Brandon Burton [:solarce]

Assignee

Comment 60

•

12 years ago

Summary of today was Nagios checks added, a couple more Zeus settings (specifically postgres connection timeouts) were set on stage to make match prod, and a push to stage and prod was done (unrelated to issue, but a change none-the-less) Per IRC with cshields, lars, and jberkus, we'll monitor through tomorrow to see how it works with the Zeus changes

K Lars Lohn [:lars] [:klohn]

Comment 61

•

12 years ago

There have been neither Postgres nor HBase/Thrift connection problems overnight since Monday.
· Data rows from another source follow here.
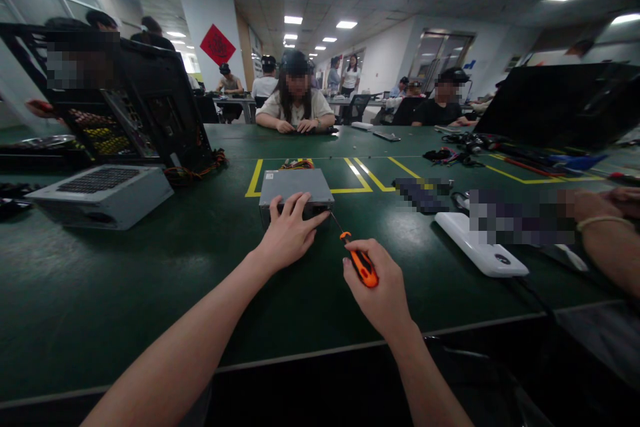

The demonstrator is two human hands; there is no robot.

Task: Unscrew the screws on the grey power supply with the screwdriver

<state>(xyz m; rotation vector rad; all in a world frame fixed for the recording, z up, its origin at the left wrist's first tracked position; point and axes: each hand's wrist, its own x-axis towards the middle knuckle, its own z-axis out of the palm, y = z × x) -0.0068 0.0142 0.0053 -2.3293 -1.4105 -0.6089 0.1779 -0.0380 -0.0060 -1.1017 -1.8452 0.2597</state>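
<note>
A grey computer power supply (299,180) rests on the green table in front of me, with a bundle of coloured cables (297,164) behind it. My left hand (287,230) holds it, fingers spread over the top and front edge. The left thumb reaches to its front right corner. My right hand (383,283) is closed around the orange and black handle of a screwdriver (361,260). The screwdriver's thin shaft slants up to that same corner, beside the left thumb. Whether the tip sits in a screw is too small to tell.
Left stand another power supply (105,193) and an open black computer case (145,100). Right lie a white power strip (480,247), loose cables (455,150) and a dark monitor-like panel (560,107). A co-worker's arm (610,227) reaches in at right; another person (295,103) sits opposite.
</note>
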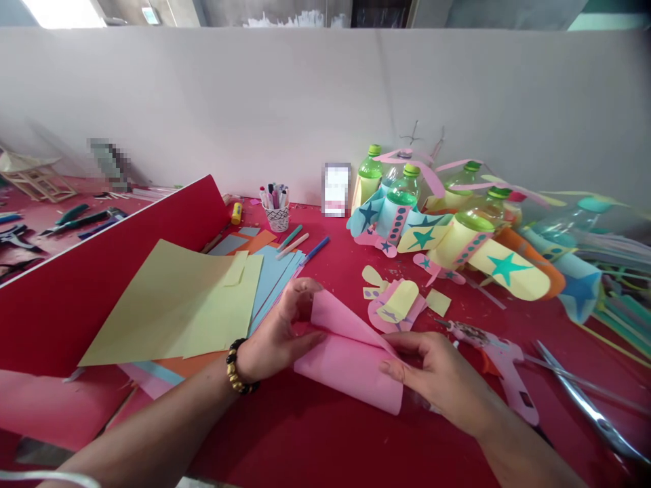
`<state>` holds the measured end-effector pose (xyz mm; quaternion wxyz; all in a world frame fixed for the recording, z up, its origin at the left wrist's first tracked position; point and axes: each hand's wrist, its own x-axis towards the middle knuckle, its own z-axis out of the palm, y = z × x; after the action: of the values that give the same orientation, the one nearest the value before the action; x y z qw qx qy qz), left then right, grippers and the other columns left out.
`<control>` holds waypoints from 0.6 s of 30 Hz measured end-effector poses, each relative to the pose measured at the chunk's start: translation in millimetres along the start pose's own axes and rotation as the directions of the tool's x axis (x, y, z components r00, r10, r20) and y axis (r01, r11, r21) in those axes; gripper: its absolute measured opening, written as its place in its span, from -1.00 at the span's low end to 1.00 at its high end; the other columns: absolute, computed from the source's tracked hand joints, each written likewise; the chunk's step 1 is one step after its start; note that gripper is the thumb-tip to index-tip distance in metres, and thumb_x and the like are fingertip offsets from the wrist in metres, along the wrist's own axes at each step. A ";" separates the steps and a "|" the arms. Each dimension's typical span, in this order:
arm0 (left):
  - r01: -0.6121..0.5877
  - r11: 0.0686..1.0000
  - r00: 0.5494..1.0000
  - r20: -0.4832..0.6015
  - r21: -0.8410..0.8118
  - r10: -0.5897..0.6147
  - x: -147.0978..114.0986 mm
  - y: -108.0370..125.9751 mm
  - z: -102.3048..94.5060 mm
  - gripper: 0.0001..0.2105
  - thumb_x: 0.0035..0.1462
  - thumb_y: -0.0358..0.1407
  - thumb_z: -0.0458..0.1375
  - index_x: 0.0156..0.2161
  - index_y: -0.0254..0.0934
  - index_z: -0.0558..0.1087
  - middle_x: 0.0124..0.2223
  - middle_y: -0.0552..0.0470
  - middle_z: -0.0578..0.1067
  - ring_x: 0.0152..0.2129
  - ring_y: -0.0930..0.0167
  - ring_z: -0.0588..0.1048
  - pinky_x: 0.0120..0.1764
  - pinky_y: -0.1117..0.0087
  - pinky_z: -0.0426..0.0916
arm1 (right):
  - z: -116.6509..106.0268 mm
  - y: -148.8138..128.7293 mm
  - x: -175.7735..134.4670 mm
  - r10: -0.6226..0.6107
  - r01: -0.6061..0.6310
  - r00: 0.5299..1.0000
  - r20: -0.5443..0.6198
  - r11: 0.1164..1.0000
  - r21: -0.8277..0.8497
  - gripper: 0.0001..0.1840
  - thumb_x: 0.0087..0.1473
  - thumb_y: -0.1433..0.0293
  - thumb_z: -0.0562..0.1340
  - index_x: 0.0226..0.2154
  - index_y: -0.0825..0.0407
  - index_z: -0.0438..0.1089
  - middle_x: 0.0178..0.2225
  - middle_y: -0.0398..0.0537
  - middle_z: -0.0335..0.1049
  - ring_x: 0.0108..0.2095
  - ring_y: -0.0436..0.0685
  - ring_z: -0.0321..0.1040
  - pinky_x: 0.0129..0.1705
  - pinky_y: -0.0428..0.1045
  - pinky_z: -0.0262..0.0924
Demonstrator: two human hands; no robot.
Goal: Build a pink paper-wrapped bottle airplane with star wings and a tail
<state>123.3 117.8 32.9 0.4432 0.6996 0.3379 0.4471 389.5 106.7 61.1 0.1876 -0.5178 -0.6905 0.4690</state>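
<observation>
Though seemingly curled, fingers on pink paper

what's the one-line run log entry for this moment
left hand: curling pink paper edge | right hand: pressing paper's right side | surface: red table | nearby: glue gun, scissors

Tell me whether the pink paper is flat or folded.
Folded: the pink paper is bent over itself, its upper flap raised by the left hand and right hand.
</observation>
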 end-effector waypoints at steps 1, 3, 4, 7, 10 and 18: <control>0.020 0.999 1.000 0.009 -0.034 -0.020 0.4 -0.8 -0.9 -0.37 0.15 -0.45 0.19 0.20 -0.03 0.00 -0.03 -0.03 0.31 -0.29 0.48 0.42 -0.28 0.47 0.39 | -0.3 -0.7 -0.2 -0.009 0.009 1.000 -0.005 1.000 -0.022 -0.64 0.06 0.18 0.30 -0.11 -0.04 0.55 -0.23 -0.09 0.58 -0.17 0.21 0.50 -0.19 -0.04 0.38; 0.064 0.997 0.997 0.056 -0.040 -0.062 1.9 -0.5 -4.6 -0.26 0.15 -0.40 0.21 0.29 -0.02 -0.11 0.06 -0.11 0.31 -0.23 0.43 0.45 -0.22 0.40 0.42 | -0.5 -1.4 -0.5 -0.020 0.019 1.000 -0.024 0.998 -0.053 -0.63 0.03 0.19 0.32 -0.11 -0.02 0.55 -0.16 -0.05 0.57 -0.12 0.25 0.48 -0.12 0.00 0.37; 0.092 0.996 0.992 0.084 -0.005 -0.091 3.1 0.5 -7.0 -0.29 0.16 -0.37 0.21 0.30 -0.05 -0.05 0.10 -0.14 0.32 -0.16 0.38 0.46 -0.15 0.36 0.42 | -0.3 -1.4 -0.6 -0.019 0.018 0.999 -0.028 0.999 -0.051 -0.62 0.02 0.20 0.32 -0.11 -0.01 0.55 -0.14 -0.03 0.57 -0.10 0.26 0.47 -0.09 0.01 0.37; 0.203 0.966 0.958 0.169 0.159 -0.230 7.3 5.1 -14.5 -0.59 0.19 -0.27 0.19 0.14 -0.21 0.35 0.08 -0.14 0.44 -0.03 0.28 0.44 -0.04 0.34 0.38 | 1.0 -0.5 -0.9 0.017 -0.018 1.000 -0.015 1.000 -0.008 -0.59 0.04 0.17 0.30 -0.09 0.01 0.54 -0.16 -0.02 0.58 -0.13 0.24 0.49 -0.10 0.01 0.38; 0.319 0.926 0.889 0.276 0.200 -0.366 11.1 8.6 -18.7 -0.70 0.17 -0.24 0.19 -0.02 -0.31 0.52 -0.05 -0.12 0.56 -0.15 0.27 0.52 -0.14 0.38 0.42 | 1.0 -1.4 -1.7 0.013 -0.015 0.999 -0.044 0.999 -0.052 -0.59 0.02 0.19 0.32 -0.08 0.00 0.54 -0.13 -0.03 0.57 -0.10 0.25 0.48 -0.11 -0.01 0.38; 0.359 0.930 0.892 0.265 0.080 -0.367 10.3 5.8 -15.9 -0.76 0.08 -0.28 0.25 -0.14 -0.29 0.61 -0.10 -0.11 0.60 -0.20 0.27 0.55 -0.20 0.40 0.44 | -1.7 -8.0 -4.1 -0.125 0.123 0.992 -0.021 0.988 -0.091 -0.68 0.06 0.20 0.28 -0.15 -0.06 0.59 -0.27 -0.12 0.60 -0.21 0.22 0.51 -0.26 -0.08 0.37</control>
<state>112.9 129.7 45.0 0.5513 0.6859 0.4042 0.2497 388.1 103.7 69.6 0.2022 -0.4878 -0.7391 0.4183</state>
This is very encouraging.

Severity: blocker → normal

K Lars Lohn [:lars] [:klohn]

Comment 62

•

12 years ago

earlier change of blocker to normal was inadvertent.

Severity: normal → blocker

K Lars Lohn [:lars] [:klohn]

Comment 63

•

12 years ago

sorry to report that soon after my comment #61, staging processors lost the connection to HBase: 2012-07-31 06:12:22,627 CRITICAL - Thread-11 - Caught Error: <class 'socorro.storage.hbaseClient.FatalException'> 2012-07-31 06:12:22,628 CRITICAL - Thread-11 - the connection is not viable. retries fail: this lasted through about 7:24 where the processors recovered.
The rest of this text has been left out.